_Your objective_.
Transcribe all of the data, leaving nothing out and changing nothing.

_Raw data_.
- Opening Delimiter -

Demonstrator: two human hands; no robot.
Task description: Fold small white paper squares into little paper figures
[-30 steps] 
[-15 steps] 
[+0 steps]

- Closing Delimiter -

_Result of the task_.
Demonstrator: two human hands; no robot.
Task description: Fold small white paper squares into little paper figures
[-30 steps] 
[-15 steps] 
[+0 steps]

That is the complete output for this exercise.